It is Froebel’s glory that as early as 1826 he had applied the theory of development to education and, rightly or wrongly, he believed that if we could but supply to our school children material suited to their needs according to their stage of development, they would respond with the same eagerness that the younger child shows in what we call his play, but what Froebel called his “self-culture and self-education.” He states this view quite distinctly:
“We have considered the object and aim of human life in general.… It now remains to show in what sequence and connection the life impulses of the boy develop at this stage, how and in what order and form, the school should work in order to satisfy human instincts in general, and especially the instincts of the boy at this stage of school-life.

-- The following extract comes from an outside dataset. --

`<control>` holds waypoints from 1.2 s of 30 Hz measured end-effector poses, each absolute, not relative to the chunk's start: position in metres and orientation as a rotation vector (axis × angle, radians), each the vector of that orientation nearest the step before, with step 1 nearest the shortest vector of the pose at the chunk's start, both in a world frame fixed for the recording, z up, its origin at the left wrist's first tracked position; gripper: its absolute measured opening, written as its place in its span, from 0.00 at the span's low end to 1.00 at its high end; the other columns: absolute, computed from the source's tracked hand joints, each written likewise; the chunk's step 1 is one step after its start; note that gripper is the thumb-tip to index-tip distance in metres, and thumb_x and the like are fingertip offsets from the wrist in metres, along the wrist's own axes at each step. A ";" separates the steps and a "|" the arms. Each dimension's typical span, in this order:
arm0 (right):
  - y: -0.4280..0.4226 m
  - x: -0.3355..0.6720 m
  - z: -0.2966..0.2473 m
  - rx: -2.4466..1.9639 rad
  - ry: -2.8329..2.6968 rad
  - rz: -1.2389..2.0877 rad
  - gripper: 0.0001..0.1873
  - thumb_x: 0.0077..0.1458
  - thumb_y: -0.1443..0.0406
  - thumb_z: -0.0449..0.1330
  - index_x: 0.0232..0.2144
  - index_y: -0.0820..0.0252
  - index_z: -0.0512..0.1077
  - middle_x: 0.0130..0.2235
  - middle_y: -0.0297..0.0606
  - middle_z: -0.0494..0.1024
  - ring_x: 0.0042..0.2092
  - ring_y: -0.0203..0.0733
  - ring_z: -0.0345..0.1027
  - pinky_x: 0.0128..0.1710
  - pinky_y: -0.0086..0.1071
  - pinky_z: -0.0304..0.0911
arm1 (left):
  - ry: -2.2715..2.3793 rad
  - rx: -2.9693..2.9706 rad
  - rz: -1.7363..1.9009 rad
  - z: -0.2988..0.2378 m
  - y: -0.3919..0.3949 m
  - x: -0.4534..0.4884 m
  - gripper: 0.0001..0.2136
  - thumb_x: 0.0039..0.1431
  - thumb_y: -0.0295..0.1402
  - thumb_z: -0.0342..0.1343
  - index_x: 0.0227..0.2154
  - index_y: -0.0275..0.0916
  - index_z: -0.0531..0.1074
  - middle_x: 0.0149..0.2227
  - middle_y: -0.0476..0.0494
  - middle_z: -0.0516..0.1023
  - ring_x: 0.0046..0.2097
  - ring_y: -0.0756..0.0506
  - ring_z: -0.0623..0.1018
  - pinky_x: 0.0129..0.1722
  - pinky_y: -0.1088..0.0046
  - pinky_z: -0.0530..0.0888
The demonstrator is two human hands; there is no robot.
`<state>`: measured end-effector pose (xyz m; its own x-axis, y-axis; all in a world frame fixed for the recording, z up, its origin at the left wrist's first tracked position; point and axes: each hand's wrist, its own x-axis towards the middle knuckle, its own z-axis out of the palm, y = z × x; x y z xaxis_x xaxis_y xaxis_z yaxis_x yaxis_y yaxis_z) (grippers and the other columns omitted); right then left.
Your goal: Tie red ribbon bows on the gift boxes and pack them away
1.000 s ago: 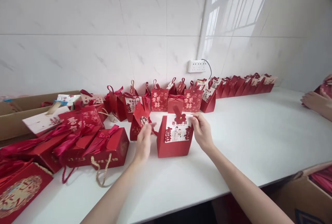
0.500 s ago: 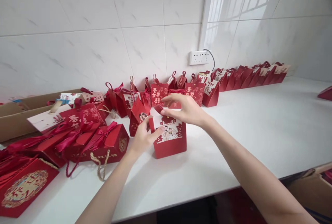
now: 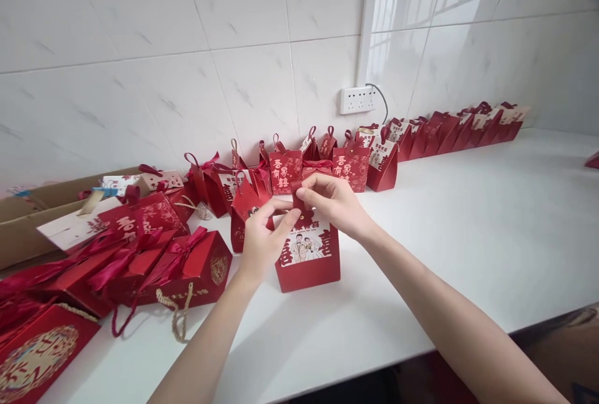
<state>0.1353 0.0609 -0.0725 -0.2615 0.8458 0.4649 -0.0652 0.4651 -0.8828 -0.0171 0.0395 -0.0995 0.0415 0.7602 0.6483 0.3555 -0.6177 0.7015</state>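
Note:
A red gift box (image 3: 311, 277) stands upright on the white table in front of me. Its white panel carries a cartoon couple and red characters. A dark red ribbon loop (image 3: 297, 189) rises from its top, with a small gold stud at the base. My right hand (image 3: 337, 206) pinches this ribbon between thumb and fingertips. At the box's top left edge, my left hand (image 3: 266, 243) is closed, thumb and forefinger pinching the top beside the ribbon. My fingers cover part of the upper edge. Just behind my left hand is another red gift box (image 3: 238, 229).
Red boxes with ribbon bows (image 3: 199, 270) and rope handles crowd the left side, beside a cardboard box (image 3: 19, 235). A row of gift boxes (image 3: 440, 136) lines the tiled wall. A power strip (image 3: 358, 100) is mounted above. The table's front edge runs below my arms.
My left hand has moved from the box's left side up to its top edge. My right hand has lowered slightly and now pinches the ribbon, which stands more upright.

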 end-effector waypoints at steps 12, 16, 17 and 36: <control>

“From a consideration of _the means of instruction and manner of teaching thereby conditioned, which necessarily coincide with the striving of man toward development_, what is necessary for the knowledge of number, of space, of form, of exercises in speech, of writing and of reading comes out clearly and definitely.”--_E., p. 229._
The view that “the material of instruction and the manner of teaching” are necessarily conditioned by the child’s stage of development is a view that has rapidly gained ground. Froebel did his best to apply it, and it had a partial application in the “culture epochs” theory of the Herbartians. It has received a stronger impetus into what seems at present a much truer direction, from the experimental work carried out at Chicago, under the auspices of Professor Dewey. Froebel maintained that it was a condition of satisfactory work in every subject. For example, in connection with the teaching of writing he says:
“Here, as in all instruction, we should start from a definite need of the boy, a need, which must, to a certain extent, have been previously developed, if he is to be taught with profit and success. This is the source of a multitude of imperfections in our schools, that we teach without having awakened any need for it, nay even after having repressed what need was already there! How can instruction and the school prosper?”--_E., p. 223._
Froebel speaks in the same way of work in colours, saying “children feel the need of a knowledge of colours.” Of poetry in general, including religious verses and prayers, he says “these must be given according to the requirements of the development of the child’s mind, and must give expression to what is already there.”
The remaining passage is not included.